Here is my code below:
"""my image is 256 x 256"""
ps = self.canvas_image.canvas.postscript(colormode='color', x = 0, y = 0,
height = 256, width = 256)
im = Image.open(BytesIO(ps.encode('utf-8')))
im.save(filepath, "PNG")
And here are my images (top is original image, bottom is saved image):
Turns out that postscript is a vectorized image format, and the image needs to be scaled before being rasterized.
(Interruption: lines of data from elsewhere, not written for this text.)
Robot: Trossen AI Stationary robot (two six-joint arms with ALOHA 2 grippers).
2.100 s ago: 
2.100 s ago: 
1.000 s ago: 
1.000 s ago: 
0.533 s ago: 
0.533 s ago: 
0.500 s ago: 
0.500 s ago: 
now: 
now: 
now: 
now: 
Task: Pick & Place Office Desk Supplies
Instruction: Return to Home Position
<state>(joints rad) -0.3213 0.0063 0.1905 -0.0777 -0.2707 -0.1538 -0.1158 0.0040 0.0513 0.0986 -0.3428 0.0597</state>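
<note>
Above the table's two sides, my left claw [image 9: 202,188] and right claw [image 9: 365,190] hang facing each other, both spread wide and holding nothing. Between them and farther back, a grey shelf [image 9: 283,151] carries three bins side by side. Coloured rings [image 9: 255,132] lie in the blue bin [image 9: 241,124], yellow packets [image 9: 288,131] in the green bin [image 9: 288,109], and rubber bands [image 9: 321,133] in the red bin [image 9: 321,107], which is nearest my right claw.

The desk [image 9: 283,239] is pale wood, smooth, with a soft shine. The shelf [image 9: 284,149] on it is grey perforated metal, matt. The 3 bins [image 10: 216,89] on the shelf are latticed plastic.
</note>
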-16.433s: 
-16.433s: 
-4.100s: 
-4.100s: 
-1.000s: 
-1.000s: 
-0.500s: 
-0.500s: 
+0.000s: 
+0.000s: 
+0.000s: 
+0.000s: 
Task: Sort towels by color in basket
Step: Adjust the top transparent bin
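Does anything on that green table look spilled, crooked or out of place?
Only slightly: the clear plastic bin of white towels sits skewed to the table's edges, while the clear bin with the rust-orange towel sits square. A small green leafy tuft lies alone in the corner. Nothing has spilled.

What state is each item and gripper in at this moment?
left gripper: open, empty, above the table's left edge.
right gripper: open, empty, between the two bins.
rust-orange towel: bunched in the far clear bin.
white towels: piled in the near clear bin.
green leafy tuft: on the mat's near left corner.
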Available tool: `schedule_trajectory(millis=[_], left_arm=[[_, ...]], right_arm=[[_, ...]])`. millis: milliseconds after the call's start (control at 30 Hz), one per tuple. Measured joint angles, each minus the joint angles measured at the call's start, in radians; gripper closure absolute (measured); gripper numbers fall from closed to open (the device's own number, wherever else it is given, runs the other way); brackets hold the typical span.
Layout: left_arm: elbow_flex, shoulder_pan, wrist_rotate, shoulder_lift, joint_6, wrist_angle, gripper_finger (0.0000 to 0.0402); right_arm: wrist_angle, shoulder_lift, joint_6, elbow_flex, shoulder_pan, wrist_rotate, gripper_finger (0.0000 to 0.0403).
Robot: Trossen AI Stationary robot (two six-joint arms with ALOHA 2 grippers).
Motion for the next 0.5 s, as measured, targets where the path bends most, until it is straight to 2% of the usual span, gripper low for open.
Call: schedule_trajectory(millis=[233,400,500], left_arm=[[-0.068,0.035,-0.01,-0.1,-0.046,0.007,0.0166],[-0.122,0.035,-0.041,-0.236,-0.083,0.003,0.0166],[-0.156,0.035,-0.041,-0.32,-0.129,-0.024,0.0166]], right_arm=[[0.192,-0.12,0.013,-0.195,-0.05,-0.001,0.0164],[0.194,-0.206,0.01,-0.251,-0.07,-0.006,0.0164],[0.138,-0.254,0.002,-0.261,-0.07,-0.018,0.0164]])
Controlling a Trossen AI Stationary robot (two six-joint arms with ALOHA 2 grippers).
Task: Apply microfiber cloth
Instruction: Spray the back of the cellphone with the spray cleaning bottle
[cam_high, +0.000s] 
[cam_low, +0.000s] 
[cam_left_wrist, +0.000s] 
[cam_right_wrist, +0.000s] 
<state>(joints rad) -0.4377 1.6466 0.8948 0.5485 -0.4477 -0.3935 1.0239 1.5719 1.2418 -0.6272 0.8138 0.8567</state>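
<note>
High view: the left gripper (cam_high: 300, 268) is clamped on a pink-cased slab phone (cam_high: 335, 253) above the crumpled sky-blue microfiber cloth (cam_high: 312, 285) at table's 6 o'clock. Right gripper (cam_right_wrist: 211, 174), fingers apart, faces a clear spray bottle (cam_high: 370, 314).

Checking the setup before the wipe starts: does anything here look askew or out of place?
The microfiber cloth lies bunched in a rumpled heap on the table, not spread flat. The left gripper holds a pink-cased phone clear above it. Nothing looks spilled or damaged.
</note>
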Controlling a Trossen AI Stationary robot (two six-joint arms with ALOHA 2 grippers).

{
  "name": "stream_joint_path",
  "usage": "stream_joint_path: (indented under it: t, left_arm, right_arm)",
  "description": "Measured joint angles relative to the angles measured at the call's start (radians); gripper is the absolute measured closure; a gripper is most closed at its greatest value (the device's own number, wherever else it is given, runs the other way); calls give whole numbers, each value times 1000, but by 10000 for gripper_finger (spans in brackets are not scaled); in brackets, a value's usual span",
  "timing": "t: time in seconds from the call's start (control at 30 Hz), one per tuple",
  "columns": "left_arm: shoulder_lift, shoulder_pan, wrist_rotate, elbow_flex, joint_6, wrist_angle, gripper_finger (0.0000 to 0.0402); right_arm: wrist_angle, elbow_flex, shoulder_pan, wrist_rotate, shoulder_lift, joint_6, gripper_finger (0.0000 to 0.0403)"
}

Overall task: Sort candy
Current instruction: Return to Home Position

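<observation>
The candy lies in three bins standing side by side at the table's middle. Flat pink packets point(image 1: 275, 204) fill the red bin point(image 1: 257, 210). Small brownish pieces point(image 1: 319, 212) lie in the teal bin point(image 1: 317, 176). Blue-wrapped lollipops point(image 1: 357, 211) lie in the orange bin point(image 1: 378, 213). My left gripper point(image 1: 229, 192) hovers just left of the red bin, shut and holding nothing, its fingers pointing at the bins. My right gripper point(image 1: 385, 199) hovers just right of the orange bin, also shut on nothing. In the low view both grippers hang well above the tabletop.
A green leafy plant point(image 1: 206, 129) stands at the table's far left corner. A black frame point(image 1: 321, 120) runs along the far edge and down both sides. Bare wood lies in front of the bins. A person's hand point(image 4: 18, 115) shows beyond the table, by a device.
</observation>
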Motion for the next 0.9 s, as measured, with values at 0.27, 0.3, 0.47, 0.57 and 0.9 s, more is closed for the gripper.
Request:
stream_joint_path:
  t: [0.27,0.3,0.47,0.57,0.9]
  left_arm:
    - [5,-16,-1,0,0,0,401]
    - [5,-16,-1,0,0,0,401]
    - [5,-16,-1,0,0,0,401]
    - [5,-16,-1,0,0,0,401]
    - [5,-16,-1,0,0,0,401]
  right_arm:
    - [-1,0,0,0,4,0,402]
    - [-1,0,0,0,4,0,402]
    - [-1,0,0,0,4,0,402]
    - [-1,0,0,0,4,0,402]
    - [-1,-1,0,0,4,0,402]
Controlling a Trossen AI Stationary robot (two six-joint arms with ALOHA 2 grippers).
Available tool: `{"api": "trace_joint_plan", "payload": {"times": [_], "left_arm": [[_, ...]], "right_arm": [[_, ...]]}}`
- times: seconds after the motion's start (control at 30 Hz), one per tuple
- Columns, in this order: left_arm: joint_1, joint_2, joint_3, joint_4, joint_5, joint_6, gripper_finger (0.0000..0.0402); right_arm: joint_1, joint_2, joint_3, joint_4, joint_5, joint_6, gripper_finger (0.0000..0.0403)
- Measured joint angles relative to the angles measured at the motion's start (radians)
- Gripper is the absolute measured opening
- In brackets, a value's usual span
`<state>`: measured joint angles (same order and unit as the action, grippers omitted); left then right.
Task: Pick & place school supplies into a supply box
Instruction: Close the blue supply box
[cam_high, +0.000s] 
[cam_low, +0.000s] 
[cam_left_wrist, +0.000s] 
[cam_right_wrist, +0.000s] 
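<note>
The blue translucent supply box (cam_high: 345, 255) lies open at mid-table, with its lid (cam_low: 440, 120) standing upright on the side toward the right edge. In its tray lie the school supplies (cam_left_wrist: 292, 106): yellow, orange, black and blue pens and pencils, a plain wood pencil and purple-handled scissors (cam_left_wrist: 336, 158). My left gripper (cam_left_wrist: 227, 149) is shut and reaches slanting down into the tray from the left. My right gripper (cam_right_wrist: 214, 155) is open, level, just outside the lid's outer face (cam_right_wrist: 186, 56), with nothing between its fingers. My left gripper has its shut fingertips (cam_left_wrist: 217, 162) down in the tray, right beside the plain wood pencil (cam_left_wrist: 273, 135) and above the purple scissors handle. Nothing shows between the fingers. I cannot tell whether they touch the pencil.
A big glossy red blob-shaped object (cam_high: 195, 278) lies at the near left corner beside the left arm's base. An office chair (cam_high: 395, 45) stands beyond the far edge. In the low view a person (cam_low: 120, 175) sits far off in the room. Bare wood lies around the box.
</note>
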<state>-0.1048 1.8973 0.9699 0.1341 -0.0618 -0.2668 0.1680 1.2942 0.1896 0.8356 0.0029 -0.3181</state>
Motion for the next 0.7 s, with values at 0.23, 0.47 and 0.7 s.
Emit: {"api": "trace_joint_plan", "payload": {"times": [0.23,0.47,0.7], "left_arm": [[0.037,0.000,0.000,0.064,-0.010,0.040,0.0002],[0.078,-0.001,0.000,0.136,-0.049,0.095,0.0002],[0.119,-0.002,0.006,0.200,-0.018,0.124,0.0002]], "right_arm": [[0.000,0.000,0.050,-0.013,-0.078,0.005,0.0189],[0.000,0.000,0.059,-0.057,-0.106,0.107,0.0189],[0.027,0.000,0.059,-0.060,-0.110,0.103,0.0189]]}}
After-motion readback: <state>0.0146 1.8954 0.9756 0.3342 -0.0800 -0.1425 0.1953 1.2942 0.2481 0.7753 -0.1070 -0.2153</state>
Your vector scale may be different than mine (mine was 0.60): you can view the scale factor in an encapsulated postscript file if the DPI scale factors in this code don't work for you
The open EPS code was taken from this post: how to maintain canvas size when converting python turtle canvas to bitmap
I used this code snippet to solve my problem:
ps = self.canvas_image.canvas.postscript(colormode='color', x = 0, y = 0, height = 256, width = 256)
""" canvas postscripts seem to be saved at 0.60 scale, so we need to increase the default dpi (72) by 60 percent """
im = open_eps(ps, dpi=119.5)
#im = Image.open('test.ps')
im.save(filepath, dpi=(119.5, 119.5))
def open_eps(ps, dpi=300.0):
img = Image.open(BytesIO(ps.encode('utf-8')))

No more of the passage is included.